▶ **EXERCISE OBJECTIVE**
From the entries below, copy every line that has the word "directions".

──────

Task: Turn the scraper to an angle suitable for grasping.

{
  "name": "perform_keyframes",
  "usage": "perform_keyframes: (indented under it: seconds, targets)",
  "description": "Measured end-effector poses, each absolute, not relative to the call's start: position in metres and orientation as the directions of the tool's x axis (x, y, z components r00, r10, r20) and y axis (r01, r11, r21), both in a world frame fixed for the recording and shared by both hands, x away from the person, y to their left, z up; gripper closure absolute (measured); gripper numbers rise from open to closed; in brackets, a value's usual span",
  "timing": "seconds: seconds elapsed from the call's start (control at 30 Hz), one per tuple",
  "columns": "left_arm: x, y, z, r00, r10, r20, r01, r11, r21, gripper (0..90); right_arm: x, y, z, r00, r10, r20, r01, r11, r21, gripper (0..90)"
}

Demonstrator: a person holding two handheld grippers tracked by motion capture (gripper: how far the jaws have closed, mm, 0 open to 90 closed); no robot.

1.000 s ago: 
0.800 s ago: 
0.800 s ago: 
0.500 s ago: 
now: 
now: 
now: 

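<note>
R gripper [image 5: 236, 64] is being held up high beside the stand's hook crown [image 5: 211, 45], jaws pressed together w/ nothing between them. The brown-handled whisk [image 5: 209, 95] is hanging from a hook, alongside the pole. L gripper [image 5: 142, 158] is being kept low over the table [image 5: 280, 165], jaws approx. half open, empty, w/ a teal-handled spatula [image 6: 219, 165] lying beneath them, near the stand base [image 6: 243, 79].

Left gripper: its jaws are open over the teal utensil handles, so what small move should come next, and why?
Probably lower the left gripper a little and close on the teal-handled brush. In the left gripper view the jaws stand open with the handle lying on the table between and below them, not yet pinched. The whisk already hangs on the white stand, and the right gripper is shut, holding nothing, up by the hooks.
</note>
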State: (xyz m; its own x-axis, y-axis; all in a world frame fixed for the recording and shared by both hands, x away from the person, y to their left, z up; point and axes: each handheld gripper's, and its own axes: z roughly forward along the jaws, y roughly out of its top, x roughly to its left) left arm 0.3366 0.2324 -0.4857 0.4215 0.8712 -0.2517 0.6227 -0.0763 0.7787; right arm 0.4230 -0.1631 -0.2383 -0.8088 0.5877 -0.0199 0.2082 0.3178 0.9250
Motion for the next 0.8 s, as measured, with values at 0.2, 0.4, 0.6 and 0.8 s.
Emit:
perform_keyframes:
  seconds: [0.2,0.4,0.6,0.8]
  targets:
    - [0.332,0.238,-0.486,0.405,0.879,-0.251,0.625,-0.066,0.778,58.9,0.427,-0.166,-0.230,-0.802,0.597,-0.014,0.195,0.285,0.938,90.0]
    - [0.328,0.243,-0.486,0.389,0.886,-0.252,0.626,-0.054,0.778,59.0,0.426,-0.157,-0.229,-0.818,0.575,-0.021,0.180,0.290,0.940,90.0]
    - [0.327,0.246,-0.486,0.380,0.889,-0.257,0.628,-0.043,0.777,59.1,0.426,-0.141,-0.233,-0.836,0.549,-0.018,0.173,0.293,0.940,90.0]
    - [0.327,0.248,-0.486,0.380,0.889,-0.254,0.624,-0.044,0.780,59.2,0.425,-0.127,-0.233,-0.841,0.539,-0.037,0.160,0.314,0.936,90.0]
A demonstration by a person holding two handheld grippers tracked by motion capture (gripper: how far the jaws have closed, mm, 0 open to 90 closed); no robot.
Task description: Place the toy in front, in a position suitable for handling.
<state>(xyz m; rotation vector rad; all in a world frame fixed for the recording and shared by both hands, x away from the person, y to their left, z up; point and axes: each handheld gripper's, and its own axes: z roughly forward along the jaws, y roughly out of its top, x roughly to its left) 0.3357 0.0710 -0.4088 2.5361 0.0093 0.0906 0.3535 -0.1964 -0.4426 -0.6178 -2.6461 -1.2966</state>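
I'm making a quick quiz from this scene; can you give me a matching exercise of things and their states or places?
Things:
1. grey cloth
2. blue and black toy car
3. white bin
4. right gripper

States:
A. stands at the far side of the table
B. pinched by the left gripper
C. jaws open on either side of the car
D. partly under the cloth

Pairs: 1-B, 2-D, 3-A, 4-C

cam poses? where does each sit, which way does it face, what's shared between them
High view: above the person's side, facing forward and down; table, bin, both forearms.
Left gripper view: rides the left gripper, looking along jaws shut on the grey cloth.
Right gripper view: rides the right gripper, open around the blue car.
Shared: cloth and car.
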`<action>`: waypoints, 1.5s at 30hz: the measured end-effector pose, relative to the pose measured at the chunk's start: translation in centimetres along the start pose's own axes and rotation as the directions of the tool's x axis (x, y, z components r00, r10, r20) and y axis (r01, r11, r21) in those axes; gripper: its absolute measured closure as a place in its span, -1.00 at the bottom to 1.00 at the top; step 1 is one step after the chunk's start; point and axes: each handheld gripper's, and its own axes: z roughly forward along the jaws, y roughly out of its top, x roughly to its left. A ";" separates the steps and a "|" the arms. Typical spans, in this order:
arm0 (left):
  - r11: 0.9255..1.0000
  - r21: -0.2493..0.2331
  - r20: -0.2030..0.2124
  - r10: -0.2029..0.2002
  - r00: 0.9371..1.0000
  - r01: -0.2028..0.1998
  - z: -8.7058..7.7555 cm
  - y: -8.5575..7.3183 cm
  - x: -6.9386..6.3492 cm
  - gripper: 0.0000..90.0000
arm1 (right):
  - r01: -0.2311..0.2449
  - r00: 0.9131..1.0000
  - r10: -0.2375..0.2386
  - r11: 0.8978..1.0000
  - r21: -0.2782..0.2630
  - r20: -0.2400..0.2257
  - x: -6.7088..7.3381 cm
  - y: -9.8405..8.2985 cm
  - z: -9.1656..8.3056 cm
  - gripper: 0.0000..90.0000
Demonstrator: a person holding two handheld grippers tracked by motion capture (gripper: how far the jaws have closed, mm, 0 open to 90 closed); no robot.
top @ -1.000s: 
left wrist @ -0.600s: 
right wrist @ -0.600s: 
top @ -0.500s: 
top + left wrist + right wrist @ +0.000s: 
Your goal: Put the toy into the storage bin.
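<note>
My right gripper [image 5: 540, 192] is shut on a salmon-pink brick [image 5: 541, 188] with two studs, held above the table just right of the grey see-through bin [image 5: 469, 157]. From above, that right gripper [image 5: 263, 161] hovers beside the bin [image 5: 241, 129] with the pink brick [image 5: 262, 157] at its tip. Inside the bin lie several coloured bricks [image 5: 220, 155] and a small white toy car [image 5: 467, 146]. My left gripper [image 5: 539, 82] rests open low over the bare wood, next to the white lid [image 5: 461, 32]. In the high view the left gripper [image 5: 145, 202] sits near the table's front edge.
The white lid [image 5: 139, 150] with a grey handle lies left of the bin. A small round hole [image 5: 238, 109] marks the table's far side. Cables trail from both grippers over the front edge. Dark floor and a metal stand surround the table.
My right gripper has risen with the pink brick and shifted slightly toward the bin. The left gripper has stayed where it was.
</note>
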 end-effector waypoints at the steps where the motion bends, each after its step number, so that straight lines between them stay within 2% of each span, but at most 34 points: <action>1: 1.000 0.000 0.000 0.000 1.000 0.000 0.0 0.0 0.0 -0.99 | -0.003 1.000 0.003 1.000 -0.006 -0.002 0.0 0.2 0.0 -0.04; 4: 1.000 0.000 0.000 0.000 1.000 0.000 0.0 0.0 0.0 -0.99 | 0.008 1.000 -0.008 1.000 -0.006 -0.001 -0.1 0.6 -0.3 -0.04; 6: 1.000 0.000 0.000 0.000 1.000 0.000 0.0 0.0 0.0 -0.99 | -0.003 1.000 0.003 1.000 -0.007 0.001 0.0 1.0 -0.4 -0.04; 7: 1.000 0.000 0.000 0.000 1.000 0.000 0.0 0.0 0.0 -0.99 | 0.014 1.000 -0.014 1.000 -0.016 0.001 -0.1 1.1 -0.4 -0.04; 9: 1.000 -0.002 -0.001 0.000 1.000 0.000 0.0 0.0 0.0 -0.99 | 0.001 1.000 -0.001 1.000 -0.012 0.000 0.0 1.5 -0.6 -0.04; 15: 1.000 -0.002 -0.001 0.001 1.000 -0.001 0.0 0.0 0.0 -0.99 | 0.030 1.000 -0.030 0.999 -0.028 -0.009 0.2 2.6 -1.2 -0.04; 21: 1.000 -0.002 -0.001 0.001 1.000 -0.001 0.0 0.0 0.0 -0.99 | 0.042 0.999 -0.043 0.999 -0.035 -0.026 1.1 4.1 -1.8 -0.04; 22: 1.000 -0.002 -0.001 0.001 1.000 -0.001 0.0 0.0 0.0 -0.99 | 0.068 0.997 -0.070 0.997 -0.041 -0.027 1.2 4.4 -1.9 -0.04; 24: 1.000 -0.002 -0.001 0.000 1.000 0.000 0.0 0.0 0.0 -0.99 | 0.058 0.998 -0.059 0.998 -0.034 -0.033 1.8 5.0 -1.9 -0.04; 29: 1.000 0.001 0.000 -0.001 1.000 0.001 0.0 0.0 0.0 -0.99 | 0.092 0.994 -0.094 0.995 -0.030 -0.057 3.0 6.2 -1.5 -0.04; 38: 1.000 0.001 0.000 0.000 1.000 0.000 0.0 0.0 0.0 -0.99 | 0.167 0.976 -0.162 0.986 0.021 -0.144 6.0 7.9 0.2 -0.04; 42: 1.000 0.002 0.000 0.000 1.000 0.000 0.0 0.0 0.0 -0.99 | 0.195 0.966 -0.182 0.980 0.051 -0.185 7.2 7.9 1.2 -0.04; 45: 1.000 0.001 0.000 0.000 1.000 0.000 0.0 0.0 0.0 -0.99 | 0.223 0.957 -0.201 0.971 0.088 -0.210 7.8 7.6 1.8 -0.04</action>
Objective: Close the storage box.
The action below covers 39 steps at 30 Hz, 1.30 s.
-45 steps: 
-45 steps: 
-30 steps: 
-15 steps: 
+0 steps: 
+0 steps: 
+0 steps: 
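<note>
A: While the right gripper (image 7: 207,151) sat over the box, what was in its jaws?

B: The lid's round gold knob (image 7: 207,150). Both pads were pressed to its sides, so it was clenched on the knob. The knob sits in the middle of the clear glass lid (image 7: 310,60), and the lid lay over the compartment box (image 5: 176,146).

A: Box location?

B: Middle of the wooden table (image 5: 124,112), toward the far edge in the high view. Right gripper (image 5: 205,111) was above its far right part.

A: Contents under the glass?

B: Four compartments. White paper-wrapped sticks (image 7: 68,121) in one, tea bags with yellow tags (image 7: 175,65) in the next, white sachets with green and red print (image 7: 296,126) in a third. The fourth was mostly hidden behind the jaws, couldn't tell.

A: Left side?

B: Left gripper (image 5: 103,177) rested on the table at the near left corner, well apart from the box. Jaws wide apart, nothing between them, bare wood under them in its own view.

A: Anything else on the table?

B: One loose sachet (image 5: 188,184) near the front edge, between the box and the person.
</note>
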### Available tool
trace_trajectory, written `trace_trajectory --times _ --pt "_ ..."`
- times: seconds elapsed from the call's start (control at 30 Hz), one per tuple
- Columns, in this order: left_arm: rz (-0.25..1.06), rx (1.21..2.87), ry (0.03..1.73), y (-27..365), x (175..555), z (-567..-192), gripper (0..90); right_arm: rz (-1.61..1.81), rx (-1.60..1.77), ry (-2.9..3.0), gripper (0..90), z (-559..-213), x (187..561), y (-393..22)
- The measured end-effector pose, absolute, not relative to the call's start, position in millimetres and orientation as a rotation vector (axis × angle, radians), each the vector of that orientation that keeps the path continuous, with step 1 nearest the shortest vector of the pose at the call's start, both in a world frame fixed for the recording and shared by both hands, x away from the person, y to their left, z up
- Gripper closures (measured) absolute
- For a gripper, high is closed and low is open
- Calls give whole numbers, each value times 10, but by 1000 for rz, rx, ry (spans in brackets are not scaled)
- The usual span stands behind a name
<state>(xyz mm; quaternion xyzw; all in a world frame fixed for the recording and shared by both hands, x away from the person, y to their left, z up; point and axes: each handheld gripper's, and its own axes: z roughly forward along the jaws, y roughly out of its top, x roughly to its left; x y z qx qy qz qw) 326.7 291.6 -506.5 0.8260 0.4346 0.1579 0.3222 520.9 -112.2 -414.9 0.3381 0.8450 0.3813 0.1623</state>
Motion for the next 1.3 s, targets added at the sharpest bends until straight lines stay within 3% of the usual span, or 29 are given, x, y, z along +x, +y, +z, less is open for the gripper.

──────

▶ **RESULT FOR THIS EXERCISE**
  "description": "Measured end-effector poses, each absolute, not relative to the call's start: position in metres and orientation as the directions of the tool's x axis (x, y, z components r00, r10, r20) and y axis (r01, r11, r21), both in a world frame fixed for the recording and shared by both hands, x away from the person, y to their left, z up; gripper closure absolute (measured); gripper numbers rise from open to closed; in brackets, a value's usual span",
`<action>`: waypoints, 1.5s at 30hz: the measured end-effector pose, relative to the pose measured at the chunk's start: translation in centimetres along the start pose's own axes and rotation as the directions of the tool's x axis (x, y, z components r00, r10, r20) and y axis (r01, r11, r21) in those axes; gripper: its absolute measured closure as a place in its span, -1.00 at the bottom to 1.00 at the top; step 1 is one step after the chunk's start; point and axes: each handheld gripper's, and its own axes: z roughly forward along the jaws, y roughly out of its top, x roughly to its left. A ";" separates the steps and a "|" the arms. Typical spans, in this order:

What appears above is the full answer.